One day, out of the blue, Bernát asked me to become a maintainer – of my favorite open-source project!!! Crazy!

What are the top 3 things you have learned as a maintainer of an open-source package?

You cannot help everybody. Let’s take tox as an example. It is not a big project, but with more than 5 million downloads per month, and thousands of users, two things regularly happen. Users ask questions that even I as a maintainer cannot answer, as maybe the original poster uses a different IDE, a different operating system, or some very specific software… but it is ok to not know everything.

Also, with so many users you will be asked to implement things that are only helpful for very few users on the one hand, and on the other hand, will make maintenance harder in the long term. So you need to learn to say “no”.

Also, don’t be the single maintainer of a project. It is much more fun with some fellow maintainers. You can split the workload, learn how others maintain a project, and most importantly, you can have a break whenever you want. Life happens! I am currently building a house for my family so I cannot spend too much time on my projects – but this is ok!

And finally, and maybe most important. Let loose. When you no longer feel joy in maintaining your project, pass it on to your fellow maintainers, or look for new maintainers. That is ok. It is also ok to declare your project as unmaintained. You do not owe anybody anything, except yourself.

I think the above things are not only valid for open-source projects, but also for work, and possibly also for life in general.

Is there anything else you’d like to say?

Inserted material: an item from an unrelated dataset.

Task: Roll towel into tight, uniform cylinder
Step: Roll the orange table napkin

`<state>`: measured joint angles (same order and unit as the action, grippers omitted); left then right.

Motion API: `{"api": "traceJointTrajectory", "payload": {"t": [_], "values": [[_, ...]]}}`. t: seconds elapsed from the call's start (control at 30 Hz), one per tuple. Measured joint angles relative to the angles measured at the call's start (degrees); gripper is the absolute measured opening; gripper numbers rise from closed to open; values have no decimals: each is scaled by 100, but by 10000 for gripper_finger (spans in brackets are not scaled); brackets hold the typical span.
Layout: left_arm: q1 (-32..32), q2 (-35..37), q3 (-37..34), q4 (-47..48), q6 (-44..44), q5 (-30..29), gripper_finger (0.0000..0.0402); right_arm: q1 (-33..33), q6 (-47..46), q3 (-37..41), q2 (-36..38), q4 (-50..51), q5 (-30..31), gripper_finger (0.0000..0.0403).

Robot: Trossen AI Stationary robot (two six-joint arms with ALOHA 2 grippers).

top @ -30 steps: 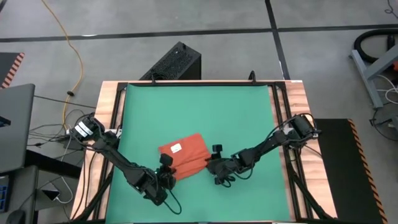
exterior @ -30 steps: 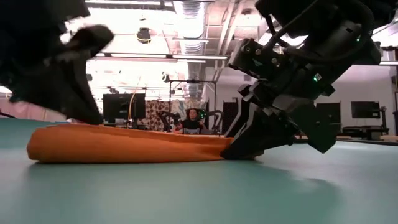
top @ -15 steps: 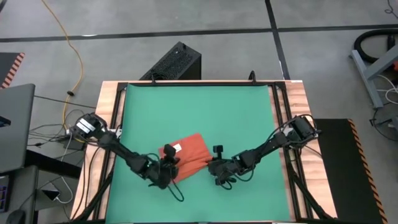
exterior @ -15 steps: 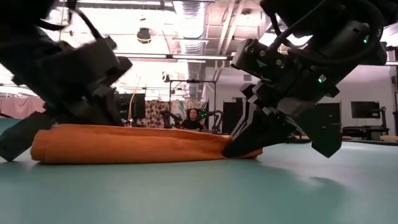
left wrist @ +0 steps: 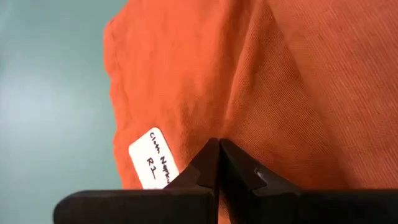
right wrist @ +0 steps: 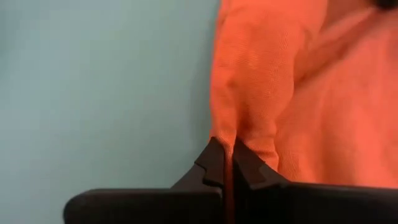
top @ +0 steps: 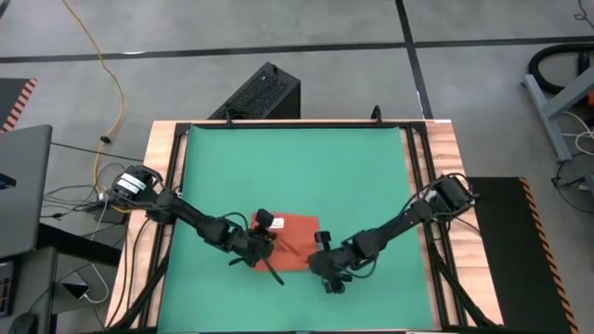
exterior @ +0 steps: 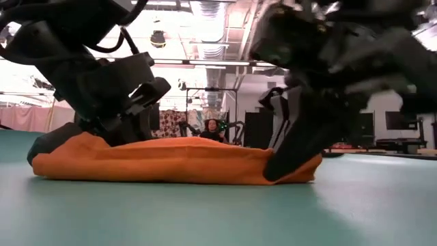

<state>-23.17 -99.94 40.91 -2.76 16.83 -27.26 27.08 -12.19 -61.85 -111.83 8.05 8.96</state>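
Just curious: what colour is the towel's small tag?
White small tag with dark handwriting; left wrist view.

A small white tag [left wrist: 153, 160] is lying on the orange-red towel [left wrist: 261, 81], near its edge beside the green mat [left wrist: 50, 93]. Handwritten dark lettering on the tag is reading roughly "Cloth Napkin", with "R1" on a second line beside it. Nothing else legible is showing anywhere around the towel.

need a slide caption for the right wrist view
Right gripper shut on a pinched fold of the orange towel lying on the green mat.
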Motion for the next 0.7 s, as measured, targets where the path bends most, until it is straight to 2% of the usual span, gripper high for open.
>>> {"api": "traceJointTrajectory", "payload": {"t": [0.17,0.5,0.7], "values": [[-5,-2,0,24,93,45,0,-555,-153,-569,2,877,-1356,14],[-12,-2,0,37,189,11,0,-1884,-297,-598,-34,1001,-4191,13],[-13,-2,53,39,317,-26,0,-2445,-680,-594,-35,1045,-5254,12]]}}
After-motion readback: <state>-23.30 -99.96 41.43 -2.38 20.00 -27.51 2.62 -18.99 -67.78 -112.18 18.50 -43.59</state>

If I could give my younger self three tips, these would be:

Take down notes of things you learn, write a developer journal or even a public blog. That way you reinforce what you learn and you can always look it up later on.

Go to conferences!!! You will pick up so many new things, and most importantly, you will meet and get to know so many great people from all over the world.

Shut down your computer. Go outside and have some fresh air and some fun!

Thanks for doing the interview, Jürgen!